▸ Problem to solve
No image is to be carried over; reproduce the rest of the listing word for word.

________________________________________

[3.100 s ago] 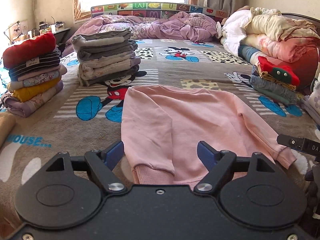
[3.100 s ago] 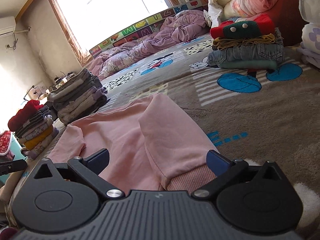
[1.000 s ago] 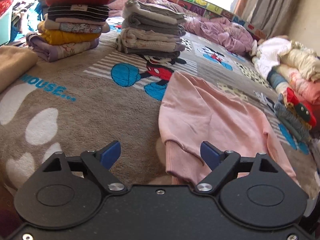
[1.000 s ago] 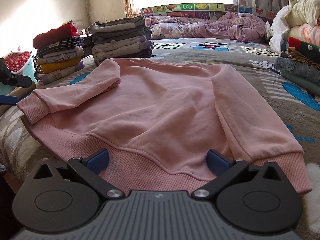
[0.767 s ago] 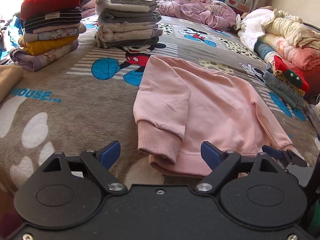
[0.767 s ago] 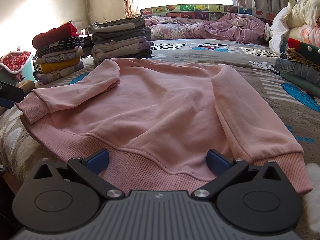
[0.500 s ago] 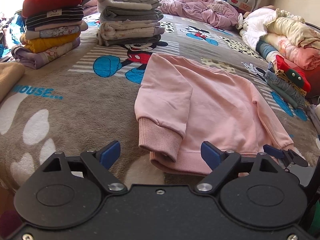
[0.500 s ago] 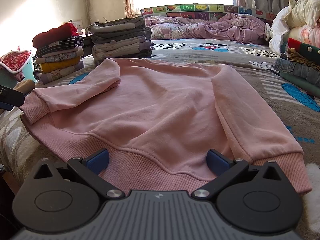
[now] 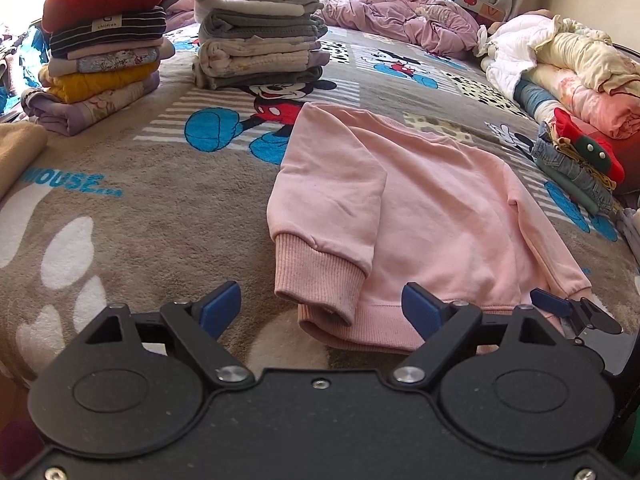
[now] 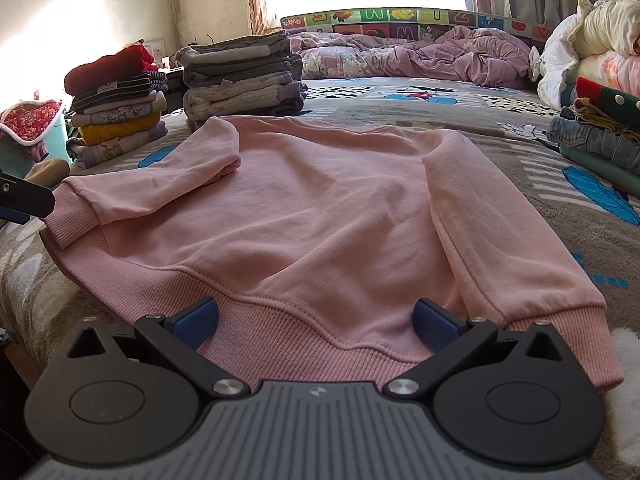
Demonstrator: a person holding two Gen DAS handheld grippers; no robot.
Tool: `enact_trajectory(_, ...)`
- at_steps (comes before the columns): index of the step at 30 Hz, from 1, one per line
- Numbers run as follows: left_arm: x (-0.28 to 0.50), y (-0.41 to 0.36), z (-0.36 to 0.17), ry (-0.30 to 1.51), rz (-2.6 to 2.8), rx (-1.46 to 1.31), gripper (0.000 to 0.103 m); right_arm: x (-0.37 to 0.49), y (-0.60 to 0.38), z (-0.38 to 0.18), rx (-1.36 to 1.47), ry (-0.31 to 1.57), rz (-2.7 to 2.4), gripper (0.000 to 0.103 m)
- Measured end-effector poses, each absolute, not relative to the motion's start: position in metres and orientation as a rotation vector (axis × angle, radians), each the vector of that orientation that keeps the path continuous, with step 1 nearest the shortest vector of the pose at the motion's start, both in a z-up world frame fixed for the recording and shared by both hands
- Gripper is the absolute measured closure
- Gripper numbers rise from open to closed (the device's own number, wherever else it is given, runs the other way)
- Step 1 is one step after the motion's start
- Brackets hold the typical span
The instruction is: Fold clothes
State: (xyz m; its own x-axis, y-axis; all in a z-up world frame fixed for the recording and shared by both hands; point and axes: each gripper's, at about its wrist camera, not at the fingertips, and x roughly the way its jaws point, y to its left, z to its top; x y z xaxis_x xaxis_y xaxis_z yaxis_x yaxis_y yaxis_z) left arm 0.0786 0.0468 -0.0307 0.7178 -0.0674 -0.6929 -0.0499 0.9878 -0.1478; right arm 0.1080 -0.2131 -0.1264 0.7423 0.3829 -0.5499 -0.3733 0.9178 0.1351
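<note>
— While the pink sweatshirt [image 10: 320, 216] lies flat on the bed [image 9: 132, 208], what surrounds it?
— Folded stacks [image 9: 256, 36] behind; both grippers' [image 9: 320, 308] [image 10: 316, 320] fingers wide, empty, at its hem.

- the bed blanket [image 9: 132, 200] is showing "mouse..." in blue letters beside the white patches.
- a label on the striped folded garment [image 9: 108, 26] is reading "children".
- the headboard panel [image 10: 400, 14] is carrying coloured alphabet tiles; "w" and "m" are showing, the others staying too small to read.
</note>
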Motion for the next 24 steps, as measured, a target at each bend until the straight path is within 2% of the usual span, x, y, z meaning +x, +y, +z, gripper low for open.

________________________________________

▸ Your response
[3.100 s ago] 
[3.100 s ago] 
[1.000 s ago] 
[1.000 s ago] 
[0.767 s ago] 
[0.767 s ago] 
[0.500 s ago] 
[0.500 s ago] 
[now] 
[now] 
Demonstrator: a person holding two Gen DAS handheld grippers; no robot.
Tool: `enact_trajectory(_, ...)`
- at_steps (comes before the columns): index of the step at 30 Hz, from 1, one per line
- Numbers run as follows: left_arm: x (-0.28 to 0.50), y (-0.41 to 0.36), z (-0.36 to 0.17), ry (-0.30 to 1.51), rz (-2.6 to 2.8), rx (-1.46 to 1.31), gripper (0.000 to 0.103 m); right_arm: x (-0.37 to 0.49), y (-0.60 to 0.38), z (-0.38 to 0.18), rx (-1.36 to 1.47), ry (-0.31 to 1.57), rz (-2.7 to 2.4), gripper (0.000 to 0.103 m)
- Measured end-effector poses, each absolute, not relative to the motion's start: position in metres and orientation as a rotation vector (axis × angle, radians), each the vector of that orientation that keeps the path continuous, with step 1 nearest the shortest vector of the pose at the motion's start, both in a z-up world frame fixed for the recording and shared by both hands
- Gripper is the absolute measured closure
- Gripper numbers rise from open to closed (the device's own number, wherever else it is given, runs the other way)
- Step 1 is one step after the motion's start
- Brackets hold the typical span
The instruction is: Fold clothes
State: (xyz m; its own x-axis, y-axis; all in a z-up world frame fixed for the recording and shared by both hands; point and axes: each gripper's, at about its wrist camera, not at the fingertips, and x roughly the way its jaws point, y to its left, z to its top; x y z xaxis_x xaxis_y xaxis_z yaxis_x yaxis_y yaxis_z) left arm 0.0786 0.0468 -0.0307 0.7178 -0.0674 -0.6929 -0.0499 0.9878 -0.1478; right arm 0.1080 -0.2131 -0.1264 0.7423 0.3829 -0.5499 -0.3733 0.9178 0.1351
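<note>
— While the pink sweatshirt [image 10: 320, 216] lies flat on the bed [image 9: 132, 208], what surrounds it?
— Folded stacks [image 9: 256, 36] behind; both grippers' [image 9: 320, 308] [image 10: 316, 320] fingers wide, empty, at its hem.

- the bed blanket [image 9: 132, 200] is showing "mouse..." in blue letters beside the white patches.
- a label on the striped folded garment [image 9: 108, 26] is reading "children".
- the headboard panel [image 10: 400, 14] is carrying coloured alphabet tiles; "w" and "m" are showing, the others staying too small to read.
</note>
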Motion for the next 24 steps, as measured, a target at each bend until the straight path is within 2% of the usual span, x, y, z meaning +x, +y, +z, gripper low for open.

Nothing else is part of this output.